[TASK PROMPT]
On how many lines of these entries does the word "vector" occur? State the number alone.

[Collected data]

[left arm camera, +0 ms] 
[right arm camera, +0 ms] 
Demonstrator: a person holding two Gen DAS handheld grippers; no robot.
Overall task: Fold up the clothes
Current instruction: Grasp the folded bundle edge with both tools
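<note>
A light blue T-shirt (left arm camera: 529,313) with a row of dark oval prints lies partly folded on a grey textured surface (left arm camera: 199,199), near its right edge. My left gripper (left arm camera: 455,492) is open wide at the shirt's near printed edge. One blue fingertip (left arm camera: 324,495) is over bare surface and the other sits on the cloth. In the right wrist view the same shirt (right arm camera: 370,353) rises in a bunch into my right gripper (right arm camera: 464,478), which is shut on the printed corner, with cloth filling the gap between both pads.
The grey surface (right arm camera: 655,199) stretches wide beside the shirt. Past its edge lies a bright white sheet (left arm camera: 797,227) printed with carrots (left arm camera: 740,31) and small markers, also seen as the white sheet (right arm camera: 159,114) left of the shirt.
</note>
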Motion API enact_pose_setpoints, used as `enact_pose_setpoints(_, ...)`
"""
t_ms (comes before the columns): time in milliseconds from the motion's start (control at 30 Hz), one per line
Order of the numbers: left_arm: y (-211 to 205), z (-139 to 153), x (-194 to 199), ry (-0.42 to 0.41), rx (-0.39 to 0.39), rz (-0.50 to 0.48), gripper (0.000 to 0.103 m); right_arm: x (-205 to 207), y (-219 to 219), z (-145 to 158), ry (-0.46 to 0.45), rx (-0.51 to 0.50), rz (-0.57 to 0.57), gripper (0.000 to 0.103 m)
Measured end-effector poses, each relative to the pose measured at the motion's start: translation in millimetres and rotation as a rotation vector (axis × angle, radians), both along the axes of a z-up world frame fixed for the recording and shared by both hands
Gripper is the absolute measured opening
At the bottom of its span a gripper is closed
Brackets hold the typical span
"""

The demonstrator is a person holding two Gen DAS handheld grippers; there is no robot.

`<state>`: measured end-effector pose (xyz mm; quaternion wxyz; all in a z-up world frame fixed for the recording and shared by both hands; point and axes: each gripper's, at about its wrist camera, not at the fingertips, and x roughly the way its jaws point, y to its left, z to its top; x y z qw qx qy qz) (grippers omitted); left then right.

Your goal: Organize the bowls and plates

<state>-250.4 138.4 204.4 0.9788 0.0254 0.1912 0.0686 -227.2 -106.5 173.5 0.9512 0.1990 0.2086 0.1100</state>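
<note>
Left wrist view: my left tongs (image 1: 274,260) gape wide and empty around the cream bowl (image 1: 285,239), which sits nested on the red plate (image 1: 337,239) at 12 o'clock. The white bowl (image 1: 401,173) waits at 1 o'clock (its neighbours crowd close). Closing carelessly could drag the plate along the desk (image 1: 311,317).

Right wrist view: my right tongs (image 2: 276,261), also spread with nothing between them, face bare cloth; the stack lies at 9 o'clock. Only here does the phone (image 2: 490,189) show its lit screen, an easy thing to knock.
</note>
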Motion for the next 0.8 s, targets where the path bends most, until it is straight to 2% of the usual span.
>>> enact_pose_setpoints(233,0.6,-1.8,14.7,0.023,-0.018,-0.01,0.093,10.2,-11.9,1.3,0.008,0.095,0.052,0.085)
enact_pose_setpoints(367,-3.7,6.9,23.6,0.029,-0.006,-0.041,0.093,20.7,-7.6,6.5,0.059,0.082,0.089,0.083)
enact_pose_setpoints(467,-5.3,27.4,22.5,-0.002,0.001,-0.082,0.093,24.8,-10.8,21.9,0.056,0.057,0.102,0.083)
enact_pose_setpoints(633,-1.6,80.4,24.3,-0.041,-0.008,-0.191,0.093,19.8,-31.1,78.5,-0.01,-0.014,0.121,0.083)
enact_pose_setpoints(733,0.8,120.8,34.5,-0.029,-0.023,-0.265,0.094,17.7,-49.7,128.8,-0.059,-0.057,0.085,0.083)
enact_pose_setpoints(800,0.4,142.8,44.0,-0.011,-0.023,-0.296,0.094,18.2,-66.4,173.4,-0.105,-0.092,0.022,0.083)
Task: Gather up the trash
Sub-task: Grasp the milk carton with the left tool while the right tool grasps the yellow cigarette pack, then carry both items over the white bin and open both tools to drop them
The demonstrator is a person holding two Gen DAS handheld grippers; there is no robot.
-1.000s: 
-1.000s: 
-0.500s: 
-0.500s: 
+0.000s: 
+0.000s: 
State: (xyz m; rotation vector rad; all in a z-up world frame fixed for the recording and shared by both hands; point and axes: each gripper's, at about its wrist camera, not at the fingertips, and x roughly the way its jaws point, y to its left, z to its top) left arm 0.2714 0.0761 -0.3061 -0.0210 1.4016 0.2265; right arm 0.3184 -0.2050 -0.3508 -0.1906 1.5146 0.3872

[REPLY]
2